Performance tuning

Introduction

This document gives an overview of various parameters that can be configured to achieve maximum performance efficiency.

Adjusting the number of Inference Engine streams in CPU and GPU target devices

OpenVINO Model Server can be tuned to a single client use case or a high concurrency. It is done via setting the number of execution streams. They split the available resources to perform parallel execution of multiple requests. It is particularly efficient for models which can not consume effectively all CPU cores or for CPUs with high number of cores.

By default, OpenVINO Model Server sets the value CPU_THROUGHPUT_AUTO. It calculates the number of streams based on number of available vCPUs. It gives a compromise between the single client scenario and the high concurrency.

If this default configuration is not suitable, adjust it with the parameter CPU_THROUGHPUT_STREAMS defined as part of the device plugin configuration.

In a scenario where the number of parallel connections is close to 1, set the following parameter:

–plugin_config {“CPU_THROUGHPUT_STREAMS”: “1”}’`

When the number of concurrent requests is higher, increase the number of streams. Make sure, however, the number of streams is lower then the average volume of concurrent inference operations. Otherwise the server might not be fully utilized. Number of streams should not exceed the number of CPU cores.

For example with ~50 clients sending the requests to the server with 48 cores, set the number of streams to 24:

–plugin_config {“CPU_THROUGHPUT_STREAMS”: “24”}’`

Input data in REST API calls

While using REST API, you can adjust the data format to optimize the communication and deserialization from json format.

While sending the input data for inference execution, try to adjust the numerical data type to reduce the message size.

  • reduce the numbers precisions in the json message with a command similar to np.round(imgs.astype(np.float),decimals=2).

  • use binary data format encoded with base64 - sending compressed data will greatly reduce the traffic and speed up the communication.

  • with binary input format it is the most efficient to send the images with the resolution of the configured model. It will avoid image resizing on the server to fit the model.

Scalability

OpenVINO Model Server can be scaled vertically by adding more resources or horizontally by adding more instances of the service on multiple hosts.

While hosting multiple instances of OVMS with contrained CPU resources, it is optimal to ensure CPU affinity for the containers. It can be arranged via CPU manager for Kuburnetes.
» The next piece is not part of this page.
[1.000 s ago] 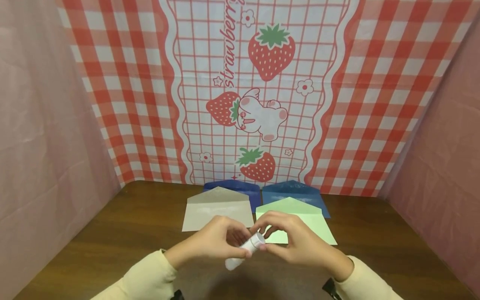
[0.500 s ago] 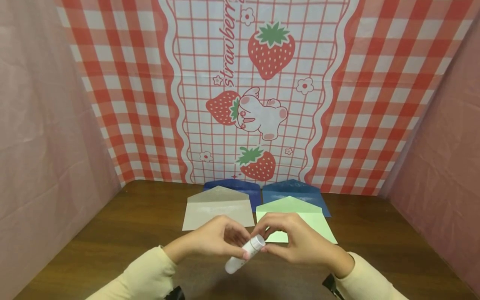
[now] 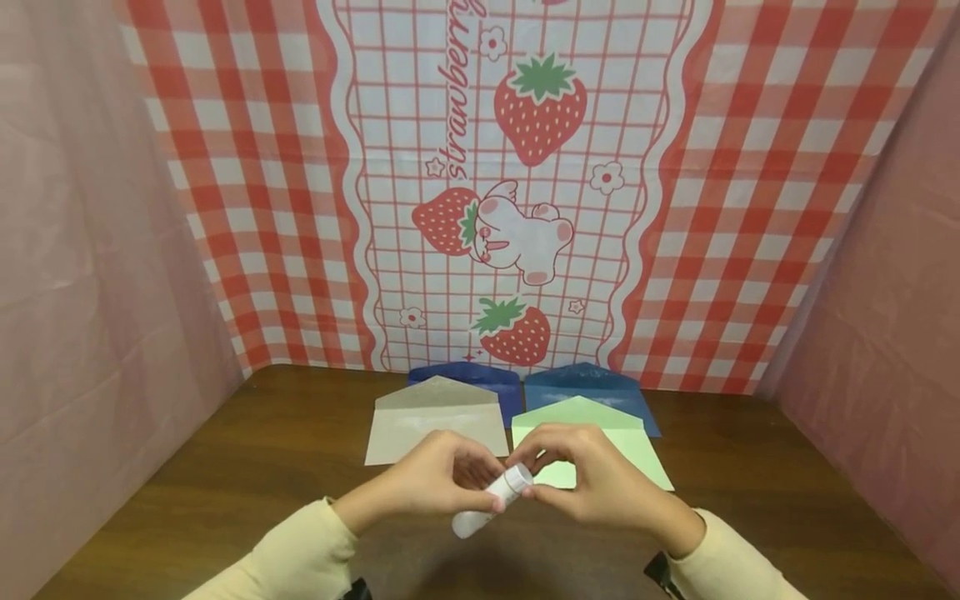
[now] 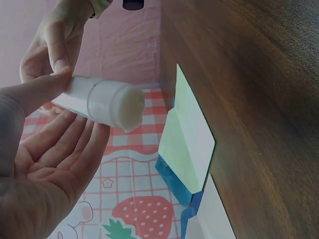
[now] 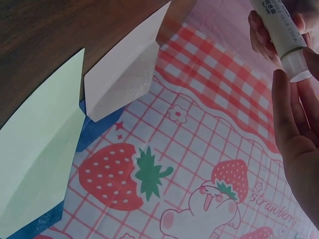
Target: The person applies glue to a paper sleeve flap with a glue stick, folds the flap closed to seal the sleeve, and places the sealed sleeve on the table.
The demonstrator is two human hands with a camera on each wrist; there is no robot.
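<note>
A white glue stick (image 3: 487, 504) is held slantwise in the air between both hands, low in the head view. My left hand (image 3: 427, 479) grips its body with thumb and fingers. Thumb and fingertips of my right hand (image 3: 592, 483) pinch the far end, where a band circles the tube. Printed lettering shows on the glue stick (image 5: 280, 25) in the right wrist view. The left wrist view shows the other end of the glue stick (image 4: 130, 108), round and pale; whether that is bare glue or a cap I cannot tell.
Past the hands lie a grey envelope (image 3: 438, 425) and a light green envelope (image 3: 630, 442), flaps raised. Behind them are a dark blue envelope (image 3: 510, 400) and a teal-blue envelope (image 3: 585, 387). A strawberry-print cloth (image 3: 540, 225) hangs behind the wooden table (image 3: 247, 450).
The glue stick shifts slightly in the hands, dipping and then rising again. Both hands keep their hold near the same place. The envelopes stay put.
</note>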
An equivalent in the docker, would be starting the containers with the option --cpuset-cpus instead of --cpus.

In case of using CPU plugin to run the inference, it might be also beneficial to tune the configuration parameters like :

Parameters

Description

CPU_THREADS_NUM

Specifies the number of threads that CPU plugin should use for inference.

CPU_BIND_THREAD

Binds inference threads to CPU cores.

CPU_THROUGHPUT_STREAMS

Specifies number of CPU “execution” streams for the throughput mode

NOTE: For additional information about all parameters read OpenVINO supported plugins.

  • Example :

  1. While passing the plugin configuration, omit the KEY_ phase.
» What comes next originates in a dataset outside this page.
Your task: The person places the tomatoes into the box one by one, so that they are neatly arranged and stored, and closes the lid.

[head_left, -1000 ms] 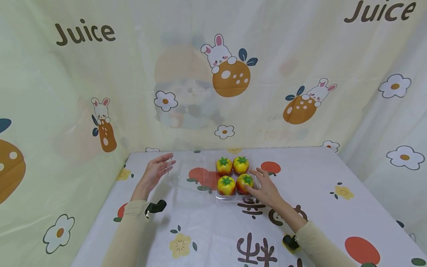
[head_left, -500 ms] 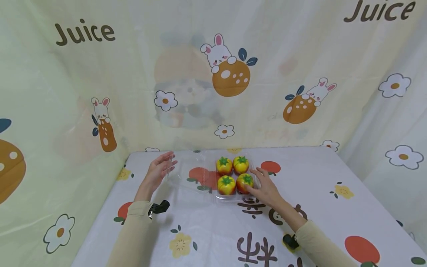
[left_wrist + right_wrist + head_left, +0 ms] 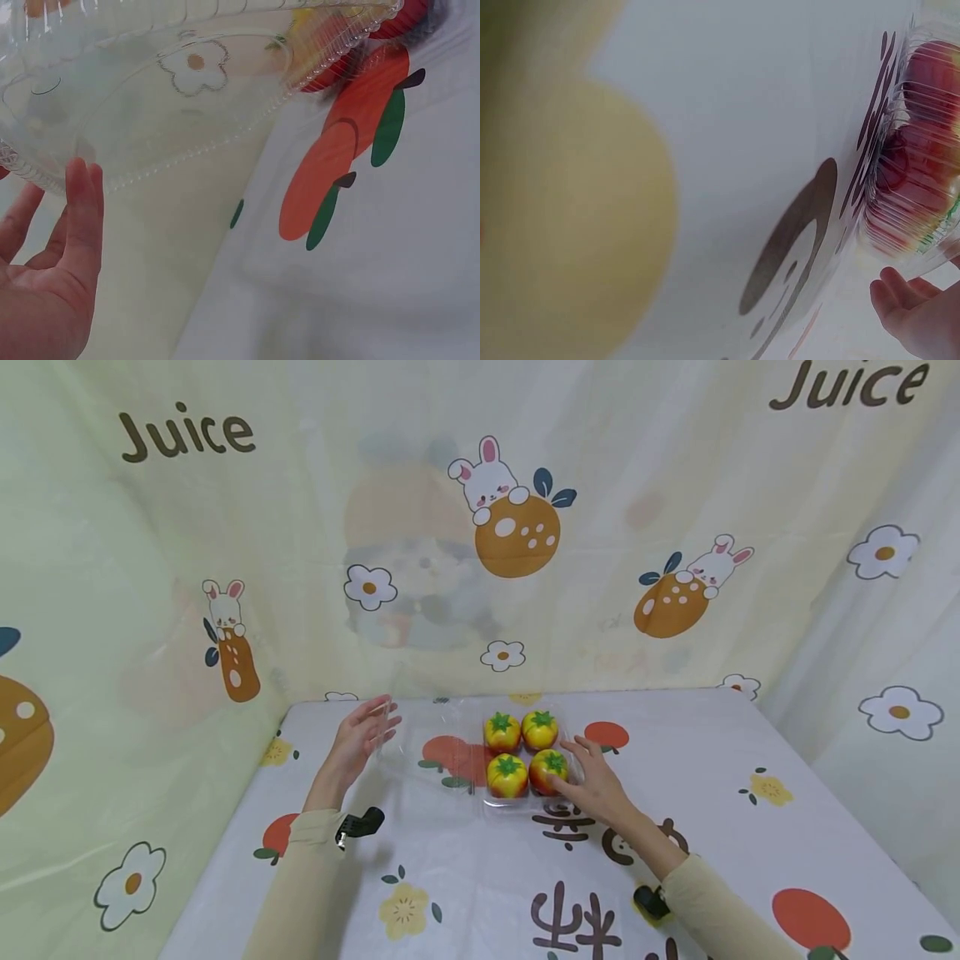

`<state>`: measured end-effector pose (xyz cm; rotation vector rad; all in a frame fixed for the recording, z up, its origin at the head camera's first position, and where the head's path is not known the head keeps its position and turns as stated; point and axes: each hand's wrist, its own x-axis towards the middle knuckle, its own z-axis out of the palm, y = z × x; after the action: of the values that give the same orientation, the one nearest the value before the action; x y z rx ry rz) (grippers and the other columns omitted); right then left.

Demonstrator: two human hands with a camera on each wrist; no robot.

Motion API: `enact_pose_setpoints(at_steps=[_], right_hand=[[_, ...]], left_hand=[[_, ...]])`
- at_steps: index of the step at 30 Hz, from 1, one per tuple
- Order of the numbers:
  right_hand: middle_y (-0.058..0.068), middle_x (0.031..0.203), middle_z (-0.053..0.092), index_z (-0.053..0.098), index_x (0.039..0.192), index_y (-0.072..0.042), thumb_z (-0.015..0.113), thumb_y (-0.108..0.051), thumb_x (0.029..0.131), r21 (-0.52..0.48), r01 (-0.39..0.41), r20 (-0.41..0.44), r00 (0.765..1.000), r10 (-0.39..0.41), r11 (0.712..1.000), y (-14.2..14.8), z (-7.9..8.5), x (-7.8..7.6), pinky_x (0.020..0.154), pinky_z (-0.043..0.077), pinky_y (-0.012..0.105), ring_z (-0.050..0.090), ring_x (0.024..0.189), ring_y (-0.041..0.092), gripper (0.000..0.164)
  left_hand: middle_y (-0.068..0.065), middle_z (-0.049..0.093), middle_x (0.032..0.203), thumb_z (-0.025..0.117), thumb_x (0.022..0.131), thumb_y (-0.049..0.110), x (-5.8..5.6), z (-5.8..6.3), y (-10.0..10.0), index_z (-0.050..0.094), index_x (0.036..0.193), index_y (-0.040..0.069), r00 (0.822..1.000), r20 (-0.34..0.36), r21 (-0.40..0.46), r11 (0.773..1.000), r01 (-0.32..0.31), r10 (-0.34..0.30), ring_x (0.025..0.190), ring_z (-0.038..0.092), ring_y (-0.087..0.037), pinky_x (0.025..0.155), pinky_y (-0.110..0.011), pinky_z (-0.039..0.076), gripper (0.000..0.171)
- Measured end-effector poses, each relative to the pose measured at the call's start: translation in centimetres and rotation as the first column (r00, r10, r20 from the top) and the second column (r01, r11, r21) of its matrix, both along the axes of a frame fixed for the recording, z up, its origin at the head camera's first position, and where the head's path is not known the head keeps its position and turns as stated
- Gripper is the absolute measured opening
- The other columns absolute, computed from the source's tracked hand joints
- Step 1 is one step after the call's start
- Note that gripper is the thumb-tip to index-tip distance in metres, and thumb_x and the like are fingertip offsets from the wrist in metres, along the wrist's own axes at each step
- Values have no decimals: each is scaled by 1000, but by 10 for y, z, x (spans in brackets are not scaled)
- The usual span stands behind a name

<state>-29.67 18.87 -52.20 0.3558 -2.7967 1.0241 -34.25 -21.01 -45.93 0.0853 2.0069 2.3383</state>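
A clear plastic clamshell box (image 3: 517,807) stands on the table, its hinged lid (image 3: 142,127) swung out to the left and tilted up. Several yellow-and-red toy fruits (image 3: 507,776) with green leafy tops sit inside the base. My left hand (image 3: 349,745) is at the lid's outer edge, its fingers fairly straight and touching the ribbed rim. On the other side, my right hand (image 3: 600,787) holds the base by its right wall, thumb at the front-right fruit and fingers along the rim. In the right wrist view the fingertips (image 3: 885,296) show close below the box's edge.
A white printed cloth (image 3: 675,752) with fruit and flower patterns covers the table. Behind it and at the sides hangs a curtain (image 3: 420,635) with rabbits and flowers. A small black camera (image 3: 365,822) is strapped to the left wrist.
My left hand has risen slightly, moving a little rightward, and the lid's outer edge has come up with it. The right hand, base and fruits stay in place.
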Motion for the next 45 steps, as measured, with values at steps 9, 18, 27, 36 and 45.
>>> enact_pose_setpoints(at_steps=[9,18,27,36,45], right_hand=[[25,151,29,47,142,-3,70,-40,88,-2,-12,-13,1000,11,1000,0,0,0,99,38,65,42,130,49,69],[25,151,29,47,142,-3,70,-41,88,11,-11,-9,1000,11,1000,1,0,0,99,39,65,42,130,49,70],[24,152,27,46,143,-5,70,-42,88,13,-4,16,1000,4,1000,1,-1,-1,99,39,65,42,130,49,71],[24,152,27,46,143,-6,70,-43,87,16,-7,9,1000,7,1000,1,-1,-2,98,40,65,43,129,49,71],[24,152,27,46,142,-5,70,-42,87,11,-13,8,1000,13,1000,0,-1,-1,97,41,64,44,128,49,70]], left_hand=[[-20,45,147,49,103,10,1,4,3,38,149,3,1000,8,8,1000,-6,6,120,59,-21,91,-25,50,47],[-23,41,149,49,104,13,2,8,4,36,150,3,1000,-3,-5,1000,9,-9,130,50,-33,92,-24,50,50],[-21,46,146,51,103,12,3,14,6,36,149,1,1000,-25,-21,1000,14,-15,122,58,-25,91,-24,51,50],[-22,47,145,49,103,10,2,16,8,37,148,0,999,-43,-3,1000,23,-23,127,54,-31,92,-26,51,48],[-25,44,147,50,103,10,2,16,11,36,149,0,998,-51,-11,1000,25,-25,121,59,-24,89,-25,51,49]])
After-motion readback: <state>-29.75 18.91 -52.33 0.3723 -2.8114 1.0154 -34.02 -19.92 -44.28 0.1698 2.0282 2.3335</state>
  2. Following docker command will set KEY_CPU_THROUGHPUT_STREAMS parameter to a value KEY_CPU_THROUGHPUT_NUMA :

docker run --rm -d --cpuset-cpus 0,1,2,3 -v <model_path>:/opt/model -p 9001:9001 openvino/model_server:latest\
--model_path /opt/model --model_name my_model --port 9001 \
--plugin_config '{"CPU_THROUGHPUT_STREAMS": "1"}'

Tuning Model Server configuration parameters

OpenVINO Model Server in C++ implementation is using scalable multithreaded gRPC and REST interface, however in some hardware configuration it might become a bottleneck for high performance backend with OpenVINO.
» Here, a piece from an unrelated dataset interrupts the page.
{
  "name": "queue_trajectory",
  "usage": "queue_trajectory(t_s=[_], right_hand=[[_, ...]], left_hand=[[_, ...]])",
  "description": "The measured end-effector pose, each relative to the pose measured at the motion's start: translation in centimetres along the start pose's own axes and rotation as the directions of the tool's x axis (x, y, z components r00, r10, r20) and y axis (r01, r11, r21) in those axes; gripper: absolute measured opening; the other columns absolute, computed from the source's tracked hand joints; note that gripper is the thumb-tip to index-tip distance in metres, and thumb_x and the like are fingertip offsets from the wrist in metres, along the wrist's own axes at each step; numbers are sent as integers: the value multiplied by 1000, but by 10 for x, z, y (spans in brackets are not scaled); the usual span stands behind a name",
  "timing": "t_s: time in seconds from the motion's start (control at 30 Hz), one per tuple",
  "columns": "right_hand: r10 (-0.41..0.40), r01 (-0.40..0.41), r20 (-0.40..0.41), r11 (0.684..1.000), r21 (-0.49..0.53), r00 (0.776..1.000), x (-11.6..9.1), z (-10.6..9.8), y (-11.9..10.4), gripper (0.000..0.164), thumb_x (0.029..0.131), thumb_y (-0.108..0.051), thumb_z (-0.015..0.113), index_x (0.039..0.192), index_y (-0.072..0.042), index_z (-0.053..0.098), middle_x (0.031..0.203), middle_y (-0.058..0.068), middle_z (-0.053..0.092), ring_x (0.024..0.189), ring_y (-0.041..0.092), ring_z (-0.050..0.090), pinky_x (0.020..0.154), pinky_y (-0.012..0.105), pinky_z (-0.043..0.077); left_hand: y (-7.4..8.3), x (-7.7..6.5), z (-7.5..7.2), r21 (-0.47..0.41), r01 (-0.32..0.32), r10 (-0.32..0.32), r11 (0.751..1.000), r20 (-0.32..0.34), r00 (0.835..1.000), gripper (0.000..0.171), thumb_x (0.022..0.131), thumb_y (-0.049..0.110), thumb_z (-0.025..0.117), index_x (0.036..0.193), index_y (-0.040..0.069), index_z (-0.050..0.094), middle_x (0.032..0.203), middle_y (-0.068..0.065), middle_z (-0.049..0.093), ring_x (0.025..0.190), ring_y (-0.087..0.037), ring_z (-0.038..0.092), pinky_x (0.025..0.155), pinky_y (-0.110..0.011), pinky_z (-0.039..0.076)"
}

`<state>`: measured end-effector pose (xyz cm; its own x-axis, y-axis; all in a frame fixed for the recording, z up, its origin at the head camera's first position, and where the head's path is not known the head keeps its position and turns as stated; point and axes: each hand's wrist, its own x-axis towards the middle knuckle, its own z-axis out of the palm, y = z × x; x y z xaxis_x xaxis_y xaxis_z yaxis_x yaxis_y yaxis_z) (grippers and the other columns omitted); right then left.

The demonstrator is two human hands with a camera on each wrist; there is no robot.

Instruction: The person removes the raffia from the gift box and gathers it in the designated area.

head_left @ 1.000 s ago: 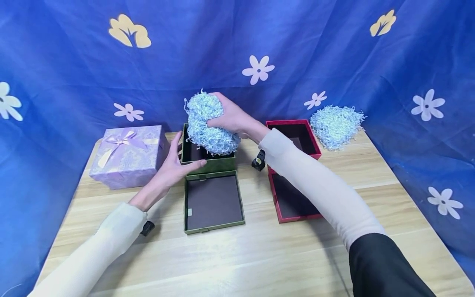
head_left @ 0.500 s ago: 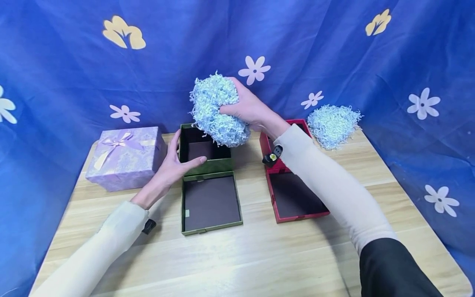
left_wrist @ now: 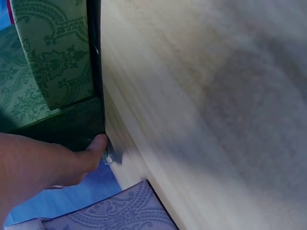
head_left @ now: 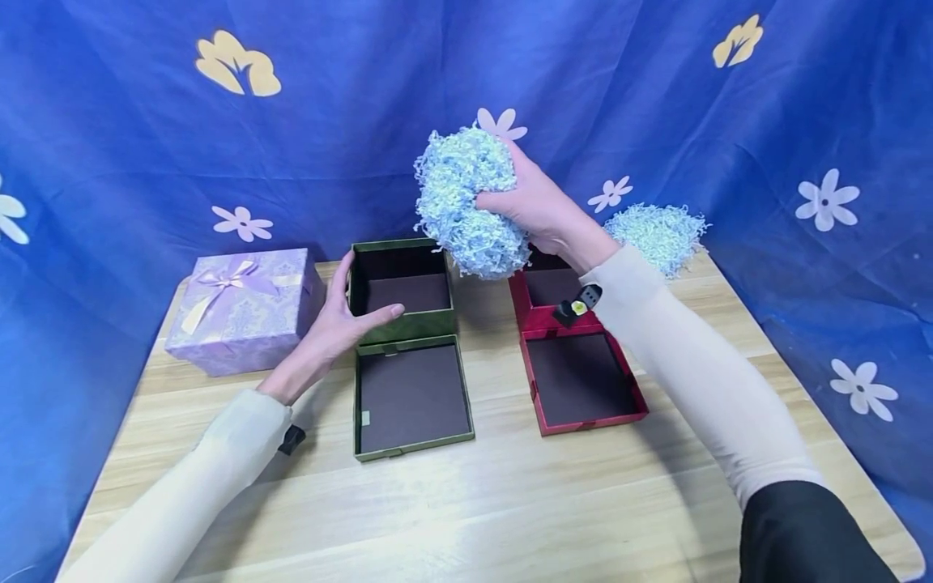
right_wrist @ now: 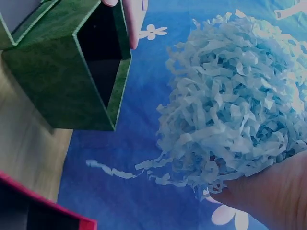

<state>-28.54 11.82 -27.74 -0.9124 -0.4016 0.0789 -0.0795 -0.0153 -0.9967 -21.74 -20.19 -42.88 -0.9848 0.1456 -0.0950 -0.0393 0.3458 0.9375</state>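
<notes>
My right hand (head_left: 543,202) grips a big fluffy clump of pale blue shredded paper (head_left: 466,198), thumb in front. It is raised above and between the two boxes. A loose strand trails from the clump (right_wrist: 235,100) in the right wrist view. My left hand (head_left: 335,324) rests at the left front corner of the green box (head_left: 415,325), its fingers along the left side and its thumb stretched straight across the front. That box stands uncovered, its dark inside bare. In front of it lies the green lid (head_left: 415,397), inner side up.
To the right stands a red box (head_left: 519,304), partly behind my right forearm, with its red lid (head_left: 583,376) lying inside-up before it. A second pile of blue shredded paper (head_left: 656,231) lies beyond. A lilac gift box (head_left: 240,312) with a bow stands left. Blue curtain (head_left: 364,97) hangs behind.
My right hand has lifted the shredded paper up out of the green box and carried it to the right. My left hand stays at the green box.
</notes>
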Motion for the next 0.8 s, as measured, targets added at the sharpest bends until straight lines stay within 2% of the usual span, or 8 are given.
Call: queue_trajectory(t_s=[0.17,0.43,0.53,0.63,0.73,0.8], right_hand=[[32,-30,-44,999,37,999,-16,-15,3,81,94,12,63,163,-17,32,151,16,47,124,32,58,88,43,61],[59,-47,-135,995,87,989,-42,-45,7,80,98,14,59,164,-22,31,153,15,47,124,32,58,81,38,64],[53,-42,-175,997,67,983,-50,-55,8,86,97,15,58,169,-23,28,160,11,44,132,28,52,89,34,59],[84,-84,-231,996,11,969,-61,-66,5,95,98,12,59,175,-26,18,173,3,29,144,21,37,101,34,47],[116,-127,-285,992,-20,951,-72,-77,4,100,100,7,61,177,-29,10,178,-3,14,152,18,23,110,39,36],[107,-119,-309,993,-21,945,-80,-85,6,97,100,7,61,176,-28,12,178,0,16,150,19,25,109,38,37]], left_hand=[[-2,3,0,20,-3,2,1000,9,1000,126,94,40,89,174,42,-8,181,-1,-12,164,-30,-8,128,-68,8],[3,2,1,47,1,-2,999,30,1000,126,94,42,88,175,40,-9,181,-1,-13,164,-30,-5,127,-68,8],[4,2,0,55,3,-5,998,31,999,126,94,42,88,175,39,-9,181,-1,-13,164,-31,-4,127,-69,9],[3,2,0,63,0,-2,998,30,1000,127,94,42,88,174,40,-10,181,0,-13,164,-31,-4,127,-69,9],[1,2,-1,70,-3,2,998,25,1000,127,94,44,87,174,42,-11,181,0,-13,164,-31,-4,127,-70,10],[0,2,-2,71,-3,1,997,24,1000,126,94,44,87,173,43,-11,181,0,-13,164,-30,-4,127,-69,10]])
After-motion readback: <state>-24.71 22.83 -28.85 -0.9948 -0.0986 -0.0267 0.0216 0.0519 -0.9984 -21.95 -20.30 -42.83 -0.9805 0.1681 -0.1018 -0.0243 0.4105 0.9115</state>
  • To increase the throughput, a parameter --grps_workers is introduced which increases the number of gRPC server instances. In most cases the default value of 1 will be sufficient. In case of particularly heavy load and many parallel connections, higher value might increase the transfer rate.

  • Another parameter impacting the performance is nireq. It defines the size of the model queue for inference execution. It should be at least as big as the number of assigned OpenVINO streams or expected parallel clients (grpc_wokers >= nireq).

  • Parameter file_system_poll_wait_seconds defines how often the model server will be checking if new model version gets created in the model repository. The default value is 1 second which ensures prompt response to creating new model version. In some cases it might be recommended to reduce the polling frequency or even disable it. For example with cloud storage, it could cause a cost for API calls to the storage cloud provider. Detecting new versions can be disabled with a value 0.

Plugin configuration

Depending on the device employed to run the inference operation, you can tune the execution behaviour with a set of parameters. Each device is handled by its OpenVINO plugin.

Note: For additional information, read supported configuration parameters for all plugins.

Model’s plugin configuration is a dictionary of param:value pairs passed to OpenVINO Plugin on network load. It can be set with plugin_config parameter.

Following docker command sets a parameter KEY_CPU_THROUGHPUT_STREAMS to a value 32 and KEY_CPU_BIND_THREAD to NUMA.

docker run --rm -d -v <model_path>:/opt/model -p 9001:9001 openvino/model_server:latest \
--model_path /opt/model --model_name my_model --port 9001 --grpc_workers 8  --nireq 32 \
--plugin_config '{"CPU_THROUGHPUT_STREAMS": "32", "CPU_BIND_THREAD": "NUMA"}'